Alejandro ignoró la cena que Isabella había intentado preparar.
Ni siquiera miró el pollo quemado.
Sofía, sin embargo, encontró unas galletas sencillas en la despensa.
"Oh, Alejandro, estas son mis favoritas", dijo con una voz dulce.
Alejandro le sonrió. Una sonrisa genuina.
"Entonces come, Sofía."
Isabella observó la escena, sintiendo una punzada de dolor.
Él nunca le había sonreído así.
No en esta vida. No en la anterior, que ella recordara.
Se sintió humillada. Invisible.
Alejandro ordenó que prepararan la habitación de invitados principal para Sofía.
La que estaba al lado de la suya.
Isabella durmió sola en su enorme habitación, sintiéndose más aislada que nunca.
¿Por qué Alejandro hacía esto?
¿Por qué traer a esta mujer, tan parecida a ella?
Recordaba su amor por ella en la vida pasada. Su devoción.
Esto no tenía sentido.
A menos que... a menos que él también hubiera renacido.
Y esto fuera una especie de venganza.
No. No podía ser.
Los días siguientes fueron una tortura.
Alejandro colmaba a Sofía de atenciones.
Ropa cara. Joyas. Viajes de un día a la ciudad para "ver tiendas".
Isabella recordaba un pequeño jardín de tulipanes detrás de la casa.
Sus flores favoritas.
Alejandro los había plantado en secreto para ella en su vida anterior.

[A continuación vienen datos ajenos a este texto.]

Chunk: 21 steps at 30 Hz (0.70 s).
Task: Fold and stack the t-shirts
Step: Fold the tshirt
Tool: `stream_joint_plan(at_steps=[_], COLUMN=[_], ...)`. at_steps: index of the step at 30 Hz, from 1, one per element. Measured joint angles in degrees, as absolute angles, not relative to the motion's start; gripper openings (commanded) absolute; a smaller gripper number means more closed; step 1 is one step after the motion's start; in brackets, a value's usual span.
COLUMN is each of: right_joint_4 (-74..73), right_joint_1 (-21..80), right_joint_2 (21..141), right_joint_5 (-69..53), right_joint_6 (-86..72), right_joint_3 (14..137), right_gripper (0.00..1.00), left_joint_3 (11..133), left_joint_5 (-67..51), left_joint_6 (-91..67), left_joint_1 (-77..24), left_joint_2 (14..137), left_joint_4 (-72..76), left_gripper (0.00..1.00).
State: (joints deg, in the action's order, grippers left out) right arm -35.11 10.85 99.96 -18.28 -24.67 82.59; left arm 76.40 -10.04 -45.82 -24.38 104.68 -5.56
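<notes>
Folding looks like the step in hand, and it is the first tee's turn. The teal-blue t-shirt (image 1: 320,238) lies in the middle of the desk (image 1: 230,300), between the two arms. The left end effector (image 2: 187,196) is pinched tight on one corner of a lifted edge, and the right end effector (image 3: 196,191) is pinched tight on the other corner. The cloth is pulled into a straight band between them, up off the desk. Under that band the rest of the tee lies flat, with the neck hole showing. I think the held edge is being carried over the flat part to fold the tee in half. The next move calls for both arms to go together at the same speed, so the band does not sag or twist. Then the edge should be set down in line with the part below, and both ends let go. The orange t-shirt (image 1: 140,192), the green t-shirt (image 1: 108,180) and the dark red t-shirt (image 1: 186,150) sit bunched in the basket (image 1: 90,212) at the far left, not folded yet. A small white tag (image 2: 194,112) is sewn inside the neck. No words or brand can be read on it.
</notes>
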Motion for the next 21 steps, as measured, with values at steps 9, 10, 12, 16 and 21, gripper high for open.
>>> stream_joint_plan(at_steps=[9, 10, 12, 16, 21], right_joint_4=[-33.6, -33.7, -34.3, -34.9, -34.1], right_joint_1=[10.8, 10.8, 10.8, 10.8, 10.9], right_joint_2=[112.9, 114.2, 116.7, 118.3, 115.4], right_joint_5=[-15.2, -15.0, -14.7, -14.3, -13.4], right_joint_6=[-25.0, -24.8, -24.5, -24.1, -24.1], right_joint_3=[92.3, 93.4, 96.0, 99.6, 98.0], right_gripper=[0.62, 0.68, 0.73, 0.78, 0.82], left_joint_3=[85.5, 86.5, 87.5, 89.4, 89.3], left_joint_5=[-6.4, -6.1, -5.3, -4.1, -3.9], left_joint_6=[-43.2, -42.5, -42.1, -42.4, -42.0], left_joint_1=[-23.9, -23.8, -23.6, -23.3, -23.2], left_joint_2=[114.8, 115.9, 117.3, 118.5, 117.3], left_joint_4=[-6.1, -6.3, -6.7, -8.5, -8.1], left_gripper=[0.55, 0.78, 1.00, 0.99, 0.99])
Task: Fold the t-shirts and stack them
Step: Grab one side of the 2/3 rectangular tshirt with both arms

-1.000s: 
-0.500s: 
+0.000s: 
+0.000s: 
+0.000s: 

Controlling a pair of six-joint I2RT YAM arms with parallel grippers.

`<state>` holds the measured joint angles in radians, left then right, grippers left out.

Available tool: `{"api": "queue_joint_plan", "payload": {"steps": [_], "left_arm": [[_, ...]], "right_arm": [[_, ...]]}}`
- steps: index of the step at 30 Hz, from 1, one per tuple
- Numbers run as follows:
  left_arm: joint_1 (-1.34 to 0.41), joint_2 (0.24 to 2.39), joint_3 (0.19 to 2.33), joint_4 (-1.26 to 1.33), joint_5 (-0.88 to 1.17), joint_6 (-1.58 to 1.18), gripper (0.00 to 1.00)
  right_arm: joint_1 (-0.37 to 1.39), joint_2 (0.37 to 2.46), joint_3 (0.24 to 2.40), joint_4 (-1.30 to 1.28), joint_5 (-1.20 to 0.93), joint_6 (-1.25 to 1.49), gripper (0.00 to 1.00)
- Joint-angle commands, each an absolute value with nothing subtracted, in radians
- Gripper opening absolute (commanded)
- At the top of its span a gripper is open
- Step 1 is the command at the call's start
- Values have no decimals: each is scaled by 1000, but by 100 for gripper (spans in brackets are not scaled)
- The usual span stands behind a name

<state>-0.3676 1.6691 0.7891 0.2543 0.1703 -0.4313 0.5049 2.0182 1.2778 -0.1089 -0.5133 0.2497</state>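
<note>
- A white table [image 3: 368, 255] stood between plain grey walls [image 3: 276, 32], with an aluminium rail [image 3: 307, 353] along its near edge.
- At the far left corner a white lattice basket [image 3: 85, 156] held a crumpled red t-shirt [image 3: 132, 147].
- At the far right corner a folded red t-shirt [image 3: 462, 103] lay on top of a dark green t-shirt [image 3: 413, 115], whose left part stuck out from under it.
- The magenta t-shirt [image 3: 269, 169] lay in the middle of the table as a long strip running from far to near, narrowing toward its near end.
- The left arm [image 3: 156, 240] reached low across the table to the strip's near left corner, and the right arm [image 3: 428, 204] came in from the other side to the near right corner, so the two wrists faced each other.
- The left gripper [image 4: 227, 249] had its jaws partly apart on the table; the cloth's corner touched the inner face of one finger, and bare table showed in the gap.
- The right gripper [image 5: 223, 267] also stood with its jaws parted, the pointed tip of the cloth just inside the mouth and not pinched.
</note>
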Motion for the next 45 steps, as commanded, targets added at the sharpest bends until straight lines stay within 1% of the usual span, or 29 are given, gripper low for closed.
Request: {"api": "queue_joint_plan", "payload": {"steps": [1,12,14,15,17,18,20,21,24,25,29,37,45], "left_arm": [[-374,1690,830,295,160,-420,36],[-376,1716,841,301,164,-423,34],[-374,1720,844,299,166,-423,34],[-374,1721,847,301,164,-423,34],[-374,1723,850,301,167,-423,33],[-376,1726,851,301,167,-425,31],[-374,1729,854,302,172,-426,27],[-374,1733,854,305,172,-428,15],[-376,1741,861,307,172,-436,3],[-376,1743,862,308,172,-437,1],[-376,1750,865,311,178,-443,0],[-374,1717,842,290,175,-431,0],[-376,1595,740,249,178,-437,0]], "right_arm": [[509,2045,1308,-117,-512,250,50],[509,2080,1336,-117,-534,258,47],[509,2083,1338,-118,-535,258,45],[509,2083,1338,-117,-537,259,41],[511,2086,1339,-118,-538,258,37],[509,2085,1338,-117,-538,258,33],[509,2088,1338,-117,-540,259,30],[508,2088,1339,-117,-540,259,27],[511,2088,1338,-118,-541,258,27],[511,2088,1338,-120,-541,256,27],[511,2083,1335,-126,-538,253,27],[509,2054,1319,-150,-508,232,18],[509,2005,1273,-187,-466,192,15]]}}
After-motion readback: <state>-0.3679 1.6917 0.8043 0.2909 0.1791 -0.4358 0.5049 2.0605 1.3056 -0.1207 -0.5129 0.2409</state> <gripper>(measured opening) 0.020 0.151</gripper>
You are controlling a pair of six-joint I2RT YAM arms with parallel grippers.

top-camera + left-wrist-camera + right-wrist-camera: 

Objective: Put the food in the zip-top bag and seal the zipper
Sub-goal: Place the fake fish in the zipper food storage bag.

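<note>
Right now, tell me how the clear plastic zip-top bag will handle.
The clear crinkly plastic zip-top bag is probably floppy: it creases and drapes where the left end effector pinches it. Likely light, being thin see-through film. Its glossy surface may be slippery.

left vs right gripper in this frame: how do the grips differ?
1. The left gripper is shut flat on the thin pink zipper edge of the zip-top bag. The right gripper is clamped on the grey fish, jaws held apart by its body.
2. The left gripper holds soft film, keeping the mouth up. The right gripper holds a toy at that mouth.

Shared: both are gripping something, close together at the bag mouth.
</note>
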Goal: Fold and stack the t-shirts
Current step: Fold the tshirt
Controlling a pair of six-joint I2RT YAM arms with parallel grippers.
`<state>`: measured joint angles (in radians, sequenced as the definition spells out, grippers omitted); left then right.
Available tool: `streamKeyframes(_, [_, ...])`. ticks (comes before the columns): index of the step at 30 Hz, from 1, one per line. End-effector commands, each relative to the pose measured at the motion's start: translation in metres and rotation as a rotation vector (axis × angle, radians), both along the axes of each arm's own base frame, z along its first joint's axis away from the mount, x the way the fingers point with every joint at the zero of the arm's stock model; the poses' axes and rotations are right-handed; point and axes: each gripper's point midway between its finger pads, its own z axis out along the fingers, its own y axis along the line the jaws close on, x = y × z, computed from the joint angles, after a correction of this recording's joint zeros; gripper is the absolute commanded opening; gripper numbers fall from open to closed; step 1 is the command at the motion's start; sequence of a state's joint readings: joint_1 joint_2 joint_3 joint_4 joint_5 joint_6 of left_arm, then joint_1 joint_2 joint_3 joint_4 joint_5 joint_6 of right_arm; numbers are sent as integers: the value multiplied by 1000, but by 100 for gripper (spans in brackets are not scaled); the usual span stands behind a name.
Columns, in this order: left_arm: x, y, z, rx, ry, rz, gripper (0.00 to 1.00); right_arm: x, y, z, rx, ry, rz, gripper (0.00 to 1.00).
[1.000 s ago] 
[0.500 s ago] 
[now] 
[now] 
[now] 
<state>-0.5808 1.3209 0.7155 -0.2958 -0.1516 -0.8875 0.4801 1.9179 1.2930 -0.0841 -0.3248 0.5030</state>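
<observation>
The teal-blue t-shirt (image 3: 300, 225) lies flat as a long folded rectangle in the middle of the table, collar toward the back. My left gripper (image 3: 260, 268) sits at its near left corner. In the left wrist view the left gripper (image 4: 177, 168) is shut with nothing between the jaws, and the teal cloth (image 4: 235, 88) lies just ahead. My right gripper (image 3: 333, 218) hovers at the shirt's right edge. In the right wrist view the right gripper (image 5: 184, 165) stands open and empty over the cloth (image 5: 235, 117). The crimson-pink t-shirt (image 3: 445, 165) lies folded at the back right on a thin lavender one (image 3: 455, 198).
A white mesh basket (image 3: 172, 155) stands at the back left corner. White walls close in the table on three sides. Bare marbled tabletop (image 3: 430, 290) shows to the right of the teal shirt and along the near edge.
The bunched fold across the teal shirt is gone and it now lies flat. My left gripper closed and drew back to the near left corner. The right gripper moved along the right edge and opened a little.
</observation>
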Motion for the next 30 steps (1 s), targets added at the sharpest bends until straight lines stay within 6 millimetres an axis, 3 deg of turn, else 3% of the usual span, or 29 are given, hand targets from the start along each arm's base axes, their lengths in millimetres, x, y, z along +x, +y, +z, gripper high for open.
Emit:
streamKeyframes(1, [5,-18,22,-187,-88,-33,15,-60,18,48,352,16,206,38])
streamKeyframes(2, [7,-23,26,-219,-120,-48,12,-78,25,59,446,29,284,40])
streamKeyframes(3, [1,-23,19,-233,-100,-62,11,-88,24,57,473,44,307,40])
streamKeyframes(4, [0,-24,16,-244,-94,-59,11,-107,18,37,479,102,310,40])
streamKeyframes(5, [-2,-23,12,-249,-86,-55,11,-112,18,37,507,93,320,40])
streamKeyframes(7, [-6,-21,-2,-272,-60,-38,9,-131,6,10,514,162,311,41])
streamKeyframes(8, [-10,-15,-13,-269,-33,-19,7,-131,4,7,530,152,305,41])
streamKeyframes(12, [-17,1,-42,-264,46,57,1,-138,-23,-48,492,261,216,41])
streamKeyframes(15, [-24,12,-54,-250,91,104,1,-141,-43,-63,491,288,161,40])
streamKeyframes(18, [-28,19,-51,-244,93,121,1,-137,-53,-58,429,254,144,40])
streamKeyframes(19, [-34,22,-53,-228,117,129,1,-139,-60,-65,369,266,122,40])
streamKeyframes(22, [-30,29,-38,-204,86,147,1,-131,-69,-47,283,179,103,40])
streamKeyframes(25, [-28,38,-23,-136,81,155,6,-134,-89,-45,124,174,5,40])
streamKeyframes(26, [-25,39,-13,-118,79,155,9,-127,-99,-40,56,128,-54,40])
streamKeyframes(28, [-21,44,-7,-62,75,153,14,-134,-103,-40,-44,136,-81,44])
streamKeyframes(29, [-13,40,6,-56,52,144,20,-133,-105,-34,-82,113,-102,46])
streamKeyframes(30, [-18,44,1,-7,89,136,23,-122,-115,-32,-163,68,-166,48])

Lo leyó en su diario.
Un día, vio a los jardineros arrancándolos.
"¿Qué hacen?", preguntó, horrorizada.
"Órdenes del señor Vargas. Vamos a plantar rosas. A la señorita Sofía le gustan las rosas."
Rosas. Rojas, como la sangre.
Como la sangre que goteaba de su corazón.
El personal de la casa susurraba.
Miradas de lástima. Comentarios ahogados.
Isabella los oía.
"Pobre señora Montoya. Parece que el señor la ha reemplazado."
Un día, mientras Isabella caminaba cerca de la piscina, Sofía "accidentalmente" tropezó y cayó al agua.
Gritó pidiendo ayuda.
Alejandro salió corriendo de la casa.
Vio a Isabella junto a la piscina, a Sofía chapoteando.
"¡Isabella! ¿Qué le has hecho?", gritó, sacando a Sofía del agua.
"Yo no hice nada. Ella se cayó."
"¡No te creo! Siempre has sido celosa y cruel."
La acusación la golpeó como una bofetada.
Él la culpó. Sin dudar. Sin preguntar.
Sofía tosía, aferrada a Alejandro, lanzándole a Isabella una mirada triunfante por encima de su hombro.
Esa noche, Isabella se quedó en el porche, mirando la oscuridad.
Sintiendo el frío en sus huesos.
El frío de la soledad. El frío de la desconfianza de Alejandro.
Alejandro apenas iba a Viñedos Montoya.
Pasaba todo el tiempo con Sofía.
Descuidaba sus responsabilidades.
Esto no era el Alejandro que ella conocía.
El Alejandro que había sacrificado todo por la empresa.